Only the lines with "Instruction" in the entries below belong in the answer; please copy them.

————————

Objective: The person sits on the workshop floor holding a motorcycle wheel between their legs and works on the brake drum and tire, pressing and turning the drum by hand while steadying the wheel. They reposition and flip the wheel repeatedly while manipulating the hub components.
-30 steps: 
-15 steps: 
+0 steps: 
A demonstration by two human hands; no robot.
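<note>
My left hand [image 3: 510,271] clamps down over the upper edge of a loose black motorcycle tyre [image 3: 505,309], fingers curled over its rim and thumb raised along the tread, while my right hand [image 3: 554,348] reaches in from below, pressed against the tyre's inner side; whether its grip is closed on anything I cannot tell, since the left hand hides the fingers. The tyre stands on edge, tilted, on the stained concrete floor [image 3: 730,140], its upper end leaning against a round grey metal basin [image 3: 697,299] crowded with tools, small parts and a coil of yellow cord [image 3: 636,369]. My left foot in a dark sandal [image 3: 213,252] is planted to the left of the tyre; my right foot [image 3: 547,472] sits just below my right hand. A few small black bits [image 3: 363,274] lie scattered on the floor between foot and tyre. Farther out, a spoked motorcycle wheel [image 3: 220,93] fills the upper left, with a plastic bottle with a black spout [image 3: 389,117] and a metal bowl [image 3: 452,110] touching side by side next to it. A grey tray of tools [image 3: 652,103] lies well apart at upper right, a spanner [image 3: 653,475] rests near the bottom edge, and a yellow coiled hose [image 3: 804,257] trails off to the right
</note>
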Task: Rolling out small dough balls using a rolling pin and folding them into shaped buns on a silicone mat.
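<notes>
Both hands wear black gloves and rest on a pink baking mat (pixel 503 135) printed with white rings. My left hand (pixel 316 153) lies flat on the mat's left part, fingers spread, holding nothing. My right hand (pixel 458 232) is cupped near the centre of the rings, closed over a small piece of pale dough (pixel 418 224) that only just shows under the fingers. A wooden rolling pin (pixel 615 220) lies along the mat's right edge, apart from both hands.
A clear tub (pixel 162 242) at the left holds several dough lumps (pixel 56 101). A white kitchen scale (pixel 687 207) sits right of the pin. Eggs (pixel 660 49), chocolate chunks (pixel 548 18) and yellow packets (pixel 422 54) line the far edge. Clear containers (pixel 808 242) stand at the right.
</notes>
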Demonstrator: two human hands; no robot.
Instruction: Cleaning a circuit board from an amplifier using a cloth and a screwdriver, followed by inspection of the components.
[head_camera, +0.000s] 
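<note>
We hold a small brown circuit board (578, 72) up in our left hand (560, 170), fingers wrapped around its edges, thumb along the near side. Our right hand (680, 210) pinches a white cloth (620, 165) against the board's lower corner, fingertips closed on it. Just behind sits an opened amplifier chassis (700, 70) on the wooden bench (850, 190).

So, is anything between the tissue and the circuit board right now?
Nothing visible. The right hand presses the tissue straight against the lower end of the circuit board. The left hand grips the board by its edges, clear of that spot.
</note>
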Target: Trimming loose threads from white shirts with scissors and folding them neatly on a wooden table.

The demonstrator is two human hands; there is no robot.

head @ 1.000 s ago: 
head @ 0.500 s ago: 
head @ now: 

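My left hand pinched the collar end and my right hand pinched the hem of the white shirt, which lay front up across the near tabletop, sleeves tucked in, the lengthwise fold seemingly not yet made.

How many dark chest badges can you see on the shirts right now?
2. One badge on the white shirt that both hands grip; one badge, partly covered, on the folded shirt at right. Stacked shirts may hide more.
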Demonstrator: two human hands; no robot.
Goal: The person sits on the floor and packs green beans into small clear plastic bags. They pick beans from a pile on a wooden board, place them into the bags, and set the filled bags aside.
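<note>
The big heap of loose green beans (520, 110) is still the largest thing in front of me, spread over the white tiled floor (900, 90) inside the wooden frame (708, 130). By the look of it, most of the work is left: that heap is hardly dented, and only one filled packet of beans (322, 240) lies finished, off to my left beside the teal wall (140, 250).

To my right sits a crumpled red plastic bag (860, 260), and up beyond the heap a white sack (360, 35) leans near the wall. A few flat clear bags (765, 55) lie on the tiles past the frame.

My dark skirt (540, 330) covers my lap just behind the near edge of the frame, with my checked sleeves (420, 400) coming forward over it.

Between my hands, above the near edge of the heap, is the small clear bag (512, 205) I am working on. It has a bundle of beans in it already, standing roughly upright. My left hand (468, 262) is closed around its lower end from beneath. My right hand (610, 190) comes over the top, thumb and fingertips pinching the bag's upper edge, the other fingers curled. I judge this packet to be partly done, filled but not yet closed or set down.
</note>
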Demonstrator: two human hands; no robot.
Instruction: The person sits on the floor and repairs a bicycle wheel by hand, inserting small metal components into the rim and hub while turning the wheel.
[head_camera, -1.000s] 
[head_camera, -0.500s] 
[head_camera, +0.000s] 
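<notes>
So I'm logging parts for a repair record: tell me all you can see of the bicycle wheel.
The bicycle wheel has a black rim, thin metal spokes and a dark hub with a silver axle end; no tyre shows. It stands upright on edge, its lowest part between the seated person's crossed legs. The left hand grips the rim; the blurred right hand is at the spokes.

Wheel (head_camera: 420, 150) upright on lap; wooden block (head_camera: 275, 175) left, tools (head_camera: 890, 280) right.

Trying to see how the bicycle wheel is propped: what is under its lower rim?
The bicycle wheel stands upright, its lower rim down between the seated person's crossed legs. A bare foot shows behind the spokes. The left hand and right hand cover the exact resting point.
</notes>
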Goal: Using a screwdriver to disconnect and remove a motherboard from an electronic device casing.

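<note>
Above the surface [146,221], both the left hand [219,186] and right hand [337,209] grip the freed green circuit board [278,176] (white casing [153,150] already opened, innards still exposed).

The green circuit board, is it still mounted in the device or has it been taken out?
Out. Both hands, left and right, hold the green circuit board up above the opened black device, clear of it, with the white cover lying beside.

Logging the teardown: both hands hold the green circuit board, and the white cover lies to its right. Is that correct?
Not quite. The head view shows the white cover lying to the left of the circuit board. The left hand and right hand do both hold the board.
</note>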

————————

Output below -
Instruction: Cleaning a circuit board from an amplifier using a cloth and a screwdriver, followed by inspection of the components.
Instruction: The person sits on the floor and repairs a bicycle wheel by hand, inserting small metal components into the rim and hub while turning the wheel.

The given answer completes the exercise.